## DIRECTIONS
Find the line with "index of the" and the line with "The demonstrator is" in the entries below; output exactly those two lines, every line between them, and no others.

## Records excerpted from a collection
--------------------------------------------------

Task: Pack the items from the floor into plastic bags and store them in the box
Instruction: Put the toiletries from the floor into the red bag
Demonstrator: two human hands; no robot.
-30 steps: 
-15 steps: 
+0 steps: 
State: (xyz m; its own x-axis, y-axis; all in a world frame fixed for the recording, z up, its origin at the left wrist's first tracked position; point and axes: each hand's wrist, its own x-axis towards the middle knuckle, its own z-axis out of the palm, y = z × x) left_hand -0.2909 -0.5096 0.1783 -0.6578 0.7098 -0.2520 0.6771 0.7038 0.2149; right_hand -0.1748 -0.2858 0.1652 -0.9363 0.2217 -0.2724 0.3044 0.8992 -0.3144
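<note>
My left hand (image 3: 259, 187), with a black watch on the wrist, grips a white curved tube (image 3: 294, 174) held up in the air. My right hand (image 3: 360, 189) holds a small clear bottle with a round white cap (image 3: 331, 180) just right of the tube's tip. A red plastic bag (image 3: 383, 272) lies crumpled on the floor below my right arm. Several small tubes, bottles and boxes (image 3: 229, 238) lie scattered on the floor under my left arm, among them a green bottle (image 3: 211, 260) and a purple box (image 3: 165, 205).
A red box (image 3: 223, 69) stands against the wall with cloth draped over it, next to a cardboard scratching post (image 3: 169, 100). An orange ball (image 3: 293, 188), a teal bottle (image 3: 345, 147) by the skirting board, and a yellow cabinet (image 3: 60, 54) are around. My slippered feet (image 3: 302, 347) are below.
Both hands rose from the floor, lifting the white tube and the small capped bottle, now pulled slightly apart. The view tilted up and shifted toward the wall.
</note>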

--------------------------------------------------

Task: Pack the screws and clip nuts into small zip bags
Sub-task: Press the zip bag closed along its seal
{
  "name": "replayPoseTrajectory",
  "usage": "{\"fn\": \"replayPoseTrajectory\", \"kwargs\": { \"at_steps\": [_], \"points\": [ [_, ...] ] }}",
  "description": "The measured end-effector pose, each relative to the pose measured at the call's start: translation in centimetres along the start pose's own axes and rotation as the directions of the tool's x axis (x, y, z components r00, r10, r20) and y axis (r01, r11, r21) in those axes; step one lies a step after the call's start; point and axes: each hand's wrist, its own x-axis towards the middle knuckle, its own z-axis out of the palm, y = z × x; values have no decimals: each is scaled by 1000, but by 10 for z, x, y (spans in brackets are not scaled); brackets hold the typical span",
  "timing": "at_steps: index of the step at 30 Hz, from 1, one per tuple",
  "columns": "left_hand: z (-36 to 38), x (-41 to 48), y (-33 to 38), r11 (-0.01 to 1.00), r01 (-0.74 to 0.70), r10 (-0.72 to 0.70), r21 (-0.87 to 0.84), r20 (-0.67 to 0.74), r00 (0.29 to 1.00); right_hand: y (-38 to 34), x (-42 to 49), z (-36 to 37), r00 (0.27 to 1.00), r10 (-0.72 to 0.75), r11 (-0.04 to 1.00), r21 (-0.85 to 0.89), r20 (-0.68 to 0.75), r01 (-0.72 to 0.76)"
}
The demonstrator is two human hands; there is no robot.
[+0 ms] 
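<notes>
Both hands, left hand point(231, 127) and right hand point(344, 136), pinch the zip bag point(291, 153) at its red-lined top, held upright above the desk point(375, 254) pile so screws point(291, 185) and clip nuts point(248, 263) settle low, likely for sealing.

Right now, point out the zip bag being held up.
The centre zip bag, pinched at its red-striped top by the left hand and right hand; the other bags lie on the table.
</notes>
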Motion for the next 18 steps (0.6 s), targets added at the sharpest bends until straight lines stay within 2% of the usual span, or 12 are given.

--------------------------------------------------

## THE COMPLETED TASK
  "timing": "at_steps: index of the step at 30 Hz, from 1, one per tuple",
  "columns": "left_hand: z (-36 to 38), x (-41 to 48), y (-33 to 38), r11 (-0.01 to 1.00), r01 (-0.74 to 0.70), r10 (-0.72 to 0.70), r21 (-0.87 to 0.84), r20 (-0.67 to 0.74), r00 (0.29 to 1.00); right_hand: y (-38 to 34), x (-42 to 49), z (-36 to 37), r00 (0.27 to 1.00), r10 (-0.72 to 0.75), r11 (-0.04 to 1.00), r21 (-0.85 to 0.89), r20 (-0.68 to 0.75), r01 (-0.72 to 0.76)"
}
The demonstrator is two human hands; there is no robot.

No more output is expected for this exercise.